CN112280058A - Preparation method of fibrillated silk chitosan composite material - Google Patents

Abstract

The invention provides a preparation method of a fibrillating fibroin chitosan composite material, which comprises the following steps: s1, preparing a chitosan solution: dissolving chitosan at a certain temperature by using low-concentration organic acid as a solvent to obtain a chitosan solution; s2, preparation of a fibroin solution: dissolving regenerated silk fibroin by using organic acid with a certain concentration as a solvent at a certain temperature to obtain a silk fibroin solution; s3, preparing a chitosan and fibroin mixed solution: adding high-concentration organic acid into the chitosan solution prepared in the step S1 to enable the organic acid content of the solution to reach the preset concentration, adding a proper amount of silk fibroin solution into the chitosan solution, and uniformly stirring and defoaming to obtain a mixed solution; s4, preparing a chitosan/silk fibroin material: preparing the mixed solution prepared in the step S3 into a specific shape, and then removing acid to obtain the chitosan/silk fibroin material. The silk fibroin chitosan material with a fibrillating structure is prepared by adjusting the adding mode of high-concentration acid and blending with fibroin.

Description

Preparation method of fibrillated silk chitosan composite material

Technical Field

The invention relates to the technical field of chitosan material preparation, in particular to a preparation method of a fibrillating fibroin chitosan composite material.

Background

The chitosan is light yellow powder in a general state, and can be prepared into a semitransparent semicrystalline solid material after being dissolved and dried in dilute acid. As a safe, nontoxic and biodegradable natural high polymer, the macromolecular structure of the chitosan contains a large amount of free amino and hydroxyl active groups, and the groups can be combined with heavy metal ions, so that the effect of adsorbing the heavy metal ions in the solution is achieved, the chitosan is an excellent heavy metal adsorption raw material, and meanwhile, the chitosan has the advantages of low preparation cost, wide source, good heavy metal adsorption effect, greenness, no pollution and the like, and has attracted extensive attention of researchers.
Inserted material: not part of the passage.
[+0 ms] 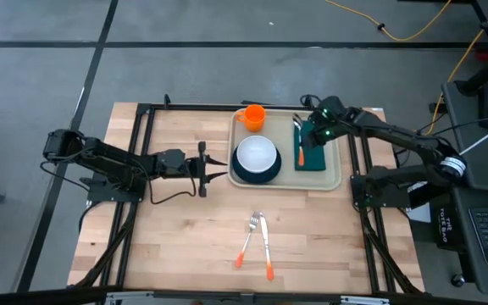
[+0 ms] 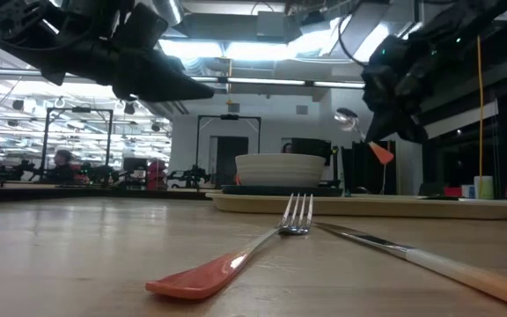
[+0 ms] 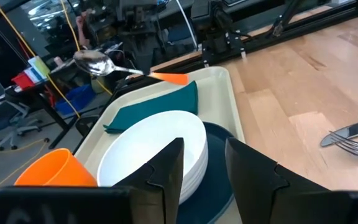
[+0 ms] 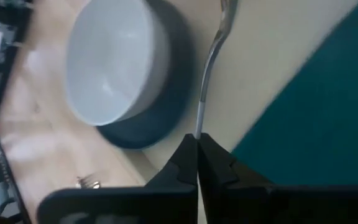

In order to solve the problems of poor mechanical property of the chitosan material in a water absorption state, low material structure compactness and porosity, unstable adsorption effect in a slightly acidic environment and the like, researchers carry out a series of improvement and research on chitosan, and the improvement modes are roughly divided into two types: the chitosan is modified by physical or chemical means, and is blended and modified with the chitosan by adding specific substances.

The silk fibroin is one of two main components of silk, the outer part of the silk fibroin is wrapped by sericin, and insoluble silk fibroin is prepared by degumming treatment, wherein the content of the insoluble silk fibroin accounts for about 70% of the content of the silk. The silk fibroin which is a natural high molecular protein contains 18 amino acids such as alanine, glycine, serine and the like, and has the excellent characteristics of good biocompatibility, cell adhesion, reproducibility, safety, no toxicity, no body immunogen reaction, degradability, easy absorption and the like, so that the silk fibroin is widely developed and applied in the research field of biological medical materials (such as biological scaffolds, cell carriers and the like). The invention blends silk fibroin and chitosan, introduces natural high-molecular protein silk fibroin which is safe, nontoxic and biodegradable to carry out blending modification, and aims to solve the problems of poor wet mechanical strength, easy dissolution, high expansion degree and the like of chitosan.

Disclosure of Invention

The technical problem to be solved is as follows: the invention aims to provide a preparation method of a fibrillating fibroin chitosan composite material, wherein firstly, chitosan dissolution with dilute acid as a solvent is the first premise for preparing the chitosan material, but fibroin which is a reinforcing component can be gelled under the condition of too low acid concentration, so that the subsequent material preparation is not facilitated.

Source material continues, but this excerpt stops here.